My energy is gone, too. Have you ever heard stories about young men who would work all day chopping down a forest with a pocket knife, then go out drinking, partying and carousing with women all night, and without going to bed, go out and chop down another forest in the morning? Young men who would go for days without sleep and have the energy of someone who just got up from a full night’s rest? When I was young, I was one of those guys who heard stories like that, and I could listen to those stories for hours—or at least until I went to bed at ten—and it wouldn’t tire me out at all. Now just writing about it makes me want to take a nap.
I haven’t been to the doctor to get checked yet, but I know what the problem is. I’m coming down with Old Age. It’s a hereditary thing. My father was afflicted with Old Age as was his father before him. It runs in our family. I think my grandfather was born with it, because I don’t remember a time when he didn’t have Old Age. My father got Old Age when I was a teenager. It made him very stupid. I remember wondering how a thirteen year old like me could be so much smarter than someone his age. It of course was the Old Age that made him stupid. He did go into remission eventually, and by the time I reached my thirties, he had recovered considerably with the intelligence part at least.

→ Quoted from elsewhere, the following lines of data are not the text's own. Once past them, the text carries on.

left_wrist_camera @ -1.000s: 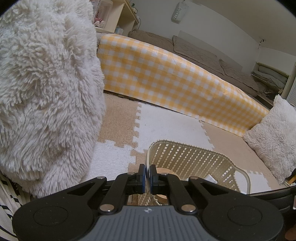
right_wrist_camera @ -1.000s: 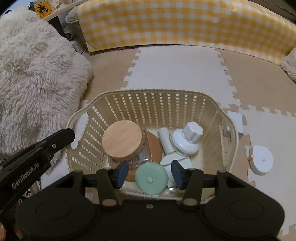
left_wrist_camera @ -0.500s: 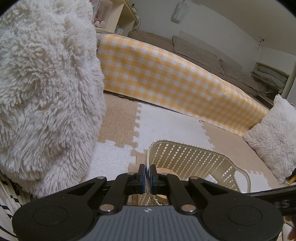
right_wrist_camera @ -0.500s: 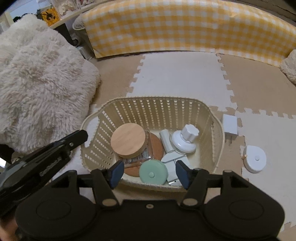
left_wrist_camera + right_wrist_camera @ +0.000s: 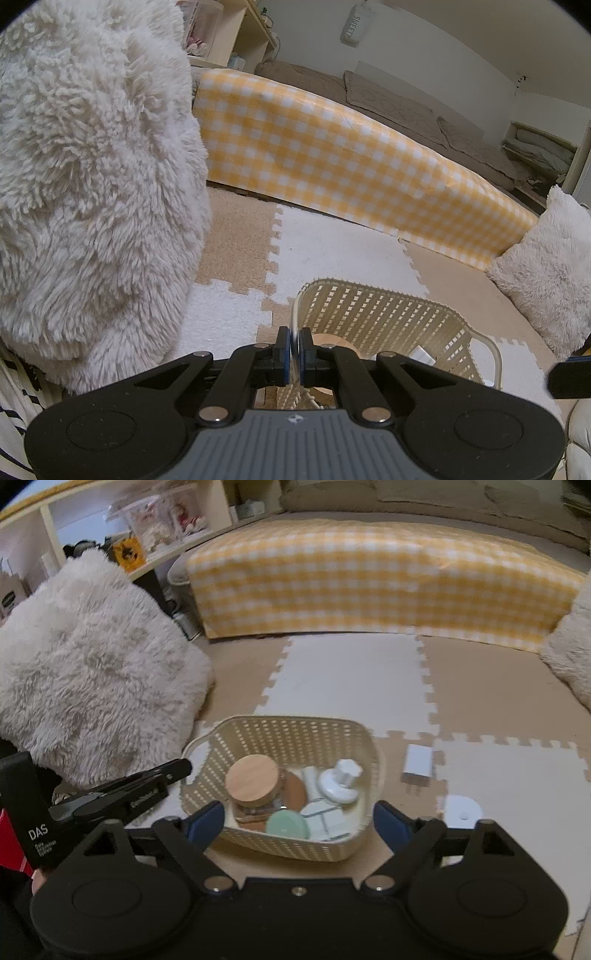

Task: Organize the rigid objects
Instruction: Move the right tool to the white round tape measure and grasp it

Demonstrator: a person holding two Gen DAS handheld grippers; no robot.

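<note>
Now the right gripper (image 5: 298, 818) is seen spread wide and empty above the basket (image 5: 288, 845) after releasing the mint disc (image 5: 287, 825) inside (rim clamped by the left gripper (image 5: 294, 350)), with the white charger (image 5: 418, 763) and white puck (image 5: 461, 808) left at 3 o'clock.

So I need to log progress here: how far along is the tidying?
Mostly done: the jar, mint disc and white knob piece sit in the basket. The left gripper grips its rim; the right gripper, jaws just opening, holds nothing. The white charger and white puck lie outside.
</note>
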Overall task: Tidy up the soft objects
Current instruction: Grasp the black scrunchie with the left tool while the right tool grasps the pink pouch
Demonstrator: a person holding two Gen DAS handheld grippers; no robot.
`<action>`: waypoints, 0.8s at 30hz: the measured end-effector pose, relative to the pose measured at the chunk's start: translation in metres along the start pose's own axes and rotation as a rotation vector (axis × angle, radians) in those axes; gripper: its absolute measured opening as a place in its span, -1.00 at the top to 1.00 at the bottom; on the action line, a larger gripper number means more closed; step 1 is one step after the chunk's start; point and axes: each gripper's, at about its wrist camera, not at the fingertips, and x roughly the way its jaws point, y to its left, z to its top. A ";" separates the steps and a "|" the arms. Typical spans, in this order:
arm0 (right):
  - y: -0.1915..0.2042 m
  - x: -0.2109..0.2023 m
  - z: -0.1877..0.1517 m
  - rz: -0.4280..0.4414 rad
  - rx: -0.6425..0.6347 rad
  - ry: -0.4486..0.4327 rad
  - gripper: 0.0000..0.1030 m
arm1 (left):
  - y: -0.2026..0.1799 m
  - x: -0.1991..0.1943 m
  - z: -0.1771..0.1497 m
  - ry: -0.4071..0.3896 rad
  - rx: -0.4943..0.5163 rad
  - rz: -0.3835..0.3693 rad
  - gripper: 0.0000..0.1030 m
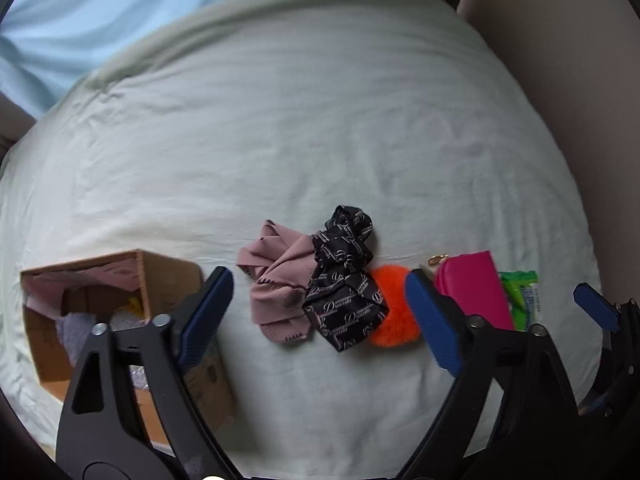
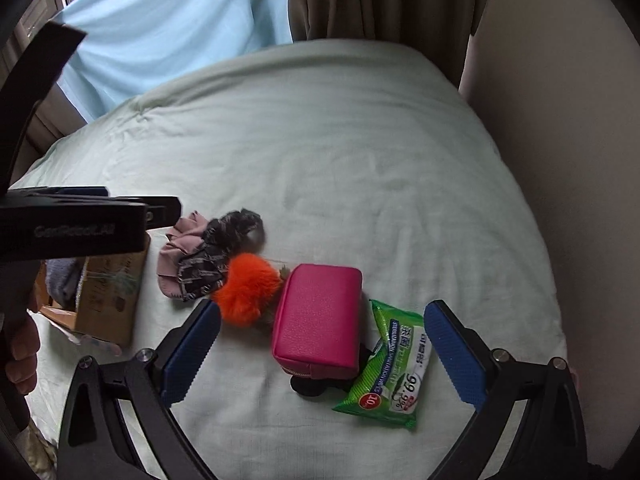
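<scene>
On the pale bed cover [image 1: 320, 120] lie a dusty pink cloth [image 1: 276, 280], a black patterned scrunchie [image 1: 344, 280], an orange fluffy pompom [image 1: 390, 320], a magenta pouch [image 1: 472, 288] and a green wipes pack [image 1: 520, 292]. My left gripper [image 1: 320, 320] is open and empty, above the pink cloth and scrunchie. My right gripper [image 2: 328, 348] is open and empty, around the magenta pouch [image 2: 320, 316] and wipes pack [image 2: 388, 364]; the pompom [image 2: 248, 292] sits at its left finger.
An open cardboard box [image 1: 160, 280] with soft items inside stands at the left; it also shows in the right wrist view [image 2: 108, 300]. A blue curtain [image 2: 168, 28], brown drapes [image 2: 380, 0] and a beige wall [image 2: 560, 120] border the bed.
</scene>
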 end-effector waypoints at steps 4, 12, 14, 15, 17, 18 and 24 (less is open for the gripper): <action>0.001 0.026 -0.005 0.021 0.010 0.055 -0.96 | -0.004 0.035 0.007 0.052 0.028 -0.005 -0.46; 0.002 0.071 -0.015 0.024 -0.003 0.142 -0.84 | -0.011 0.084 0.012 0.138 0.070 -0.021 -0.18; 0.002 0.081 -0.016 0.025 -0.010 0.165 -0.79 | -0.012 0.088 0.011 0.141 0.081 -0.025 -0.15; 0.002 0.084 -0.017 0.025 -0.015 0.174 -0.74 | -0.013 0.089 0.011 0.140 0.086 -0.027 -0.07; 0.001 0.089 -0.017 0.033 -0.021 0.193 -0.49 | -0.015 0.091 0.011 0.148 0.092 -0.039 0.12; 0.001 0.092 -0.018 0.037 -0.027 0.202 -0.44 | -0.016 0.093 0.011 0.155 0.097 -0.038 0.18; 0.003 0.097 -0.016 0.068 -0.042 0.215 -0.17 | -0.020 0.094 0.011 0.151 0.110 -0.024 0.34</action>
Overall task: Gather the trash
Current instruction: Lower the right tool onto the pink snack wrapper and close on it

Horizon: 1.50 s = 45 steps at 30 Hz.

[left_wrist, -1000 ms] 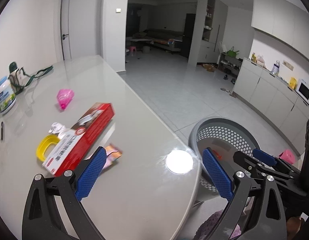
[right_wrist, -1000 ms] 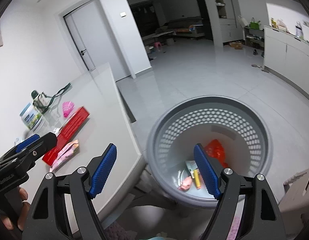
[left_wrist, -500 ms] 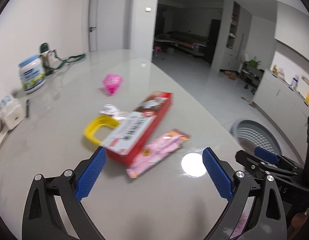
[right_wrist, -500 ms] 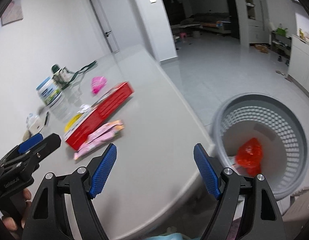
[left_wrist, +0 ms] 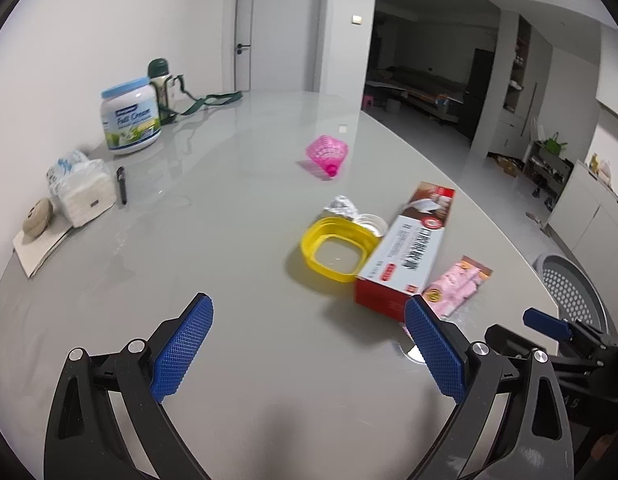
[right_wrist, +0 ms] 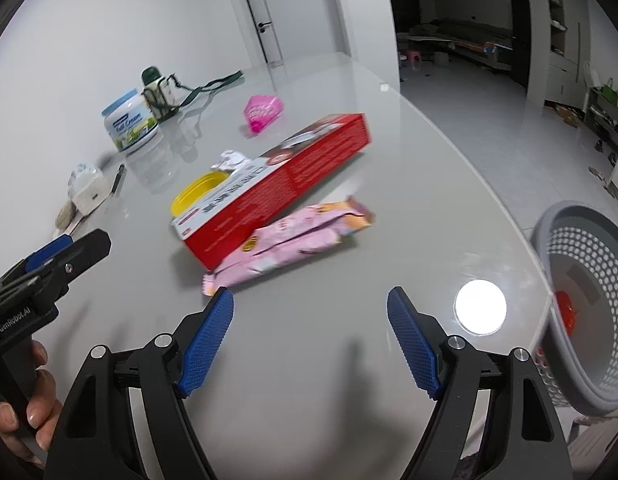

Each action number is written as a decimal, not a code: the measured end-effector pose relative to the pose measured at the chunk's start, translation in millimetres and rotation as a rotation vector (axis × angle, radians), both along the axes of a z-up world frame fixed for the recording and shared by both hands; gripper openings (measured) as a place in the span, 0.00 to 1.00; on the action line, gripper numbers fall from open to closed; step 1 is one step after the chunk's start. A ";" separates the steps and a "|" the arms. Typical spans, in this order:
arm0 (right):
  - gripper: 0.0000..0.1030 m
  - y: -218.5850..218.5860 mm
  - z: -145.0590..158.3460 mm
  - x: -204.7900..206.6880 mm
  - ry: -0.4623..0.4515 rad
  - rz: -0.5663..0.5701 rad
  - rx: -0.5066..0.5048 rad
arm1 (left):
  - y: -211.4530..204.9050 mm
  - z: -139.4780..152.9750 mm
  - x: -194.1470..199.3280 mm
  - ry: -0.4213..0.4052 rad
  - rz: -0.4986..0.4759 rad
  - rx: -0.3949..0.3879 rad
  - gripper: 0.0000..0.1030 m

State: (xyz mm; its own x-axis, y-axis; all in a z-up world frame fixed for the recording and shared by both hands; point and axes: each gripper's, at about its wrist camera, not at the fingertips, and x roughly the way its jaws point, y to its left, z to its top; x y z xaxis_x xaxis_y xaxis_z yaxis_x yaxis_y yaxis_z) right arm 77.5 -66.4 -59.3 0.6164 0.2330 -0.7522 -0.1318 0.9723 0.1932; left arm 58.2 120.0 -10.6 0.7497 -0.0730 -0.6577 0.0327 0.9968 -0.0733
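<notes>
Both grippers hover over the grey counter (left_wrist: 237, 184) with fingers spread wide and nothing between them: the left gripper (left_wrist: 305, 350) and the right gripper (right_wrist: 311, 340). A pink wrapper (right_wrist: 293, 240) lies near the counter's right edge, touching a red box (right_wrist: 277, 188). Beside the box sit a yellow lid (left_wrist: 337, 250) and crumpled foil (left_wrist: 343, 208). The grey basket (right_wrist: 585, 304) stands off that edge.

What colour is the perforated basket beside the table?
Grey basket, clearest in the right wrist view.
</notes>
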 end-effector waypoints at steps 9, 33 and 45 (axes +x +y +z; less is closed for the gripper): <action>0.74 40.3 -8.4 11.8 0.031 0.049 -0.079 | 25.6 -2.3 -0.3 -0.008 0.050 0.002 0.92; 0.74 60.8 -23.8 30.7 0.062 -0.048 -0.243 | 41.3 -8.8 7.9 0.012 0.098 -0.045 0.92; 0.74 -5.5 -24.2 33.8 0.067 -0.193 -0.184 | 15.2 -7.5 11.8 0.023 0.054 -0.027 0.92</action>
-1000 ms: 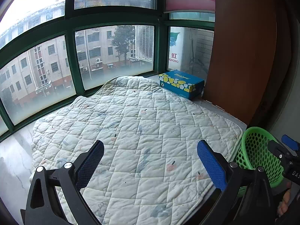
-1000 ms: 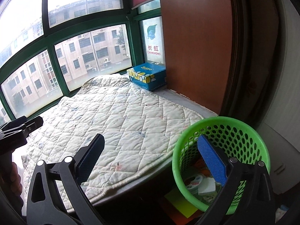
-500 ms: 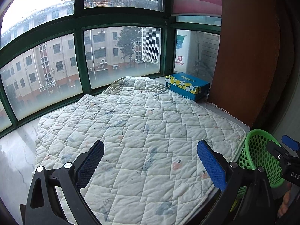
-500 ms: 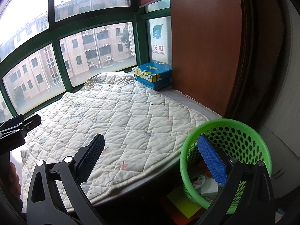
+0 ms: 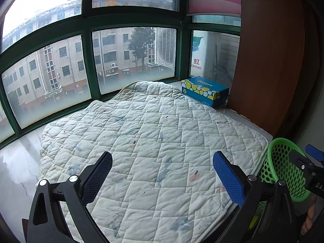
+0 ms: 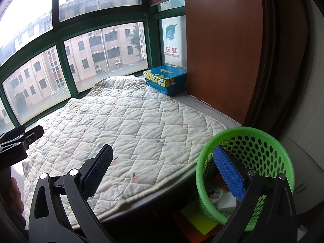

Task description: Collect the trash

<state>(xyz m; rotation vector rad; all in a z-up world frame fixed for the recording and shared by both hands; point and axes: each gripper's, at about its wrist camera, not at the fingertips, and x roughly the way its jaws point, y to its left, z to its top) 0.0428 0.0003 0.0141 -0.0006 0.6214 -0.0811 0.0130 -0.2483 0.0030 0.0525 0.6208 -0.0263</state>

Old Age is a disease that carries an embarrassing stigma with it like an STD. People will deny they have it, especially women, and they go to great lengths to mask the signs and symptoms with special creams, paints and dyes. For some it works for a while, but it’s like zombies putting on lipstick and hoping nobody notices they’re zombies. There’s an old saying, “You can fool some of the people some of the time, but you’re the only fool you can fool all of the time.” (Or something like that. I can’t remember. Loss of memory is one of the symptoms of Old Age.) I think it applies here. You can put a Band-Aid on a goiter, but eventually people are going to notice the goiter.
Old Age is a chronic illness with no known cure. Complications from Old Age are the leading cause of deaths worldwide. (Okay, I’m guessing here. To know for sure would require extensive research and it’s easier just to make stuff up.) As devastating as this disease is, I don’t know of a single organization working on a cure or even a vaccine, and I know why. Old Age effects mainly the elderly, and nobody cares about a bunch of wrinkled old Chia Pets. Wait until cute babies and sweet little kids start coming down with Old Age, then there will be fundraisers and telethons up the wazoo. Well I for one am not going to wait that long. Starting right now, I’m going to work endlessly until at least ten o’clock to find a cure for this scourge of humanity. If you have a few thousand or an extra million dollars laying around—my motto: no donation is ever too large—and want to help with a good cause, you know how to get ahold of me. Just be very careful that you get the address right, because there are a lot of scams out there.
Announcer (in an even deeper, manlier, announcer voice): Starting today you can register for a chance to win a signed copy of THE ALMOND PEOPLE on Goodreads. (cough, cough) Just follow the link below and sign up. Two copies will be given away, and it’s entirely free. Not even postage and handling, because that’s where the scammers get you.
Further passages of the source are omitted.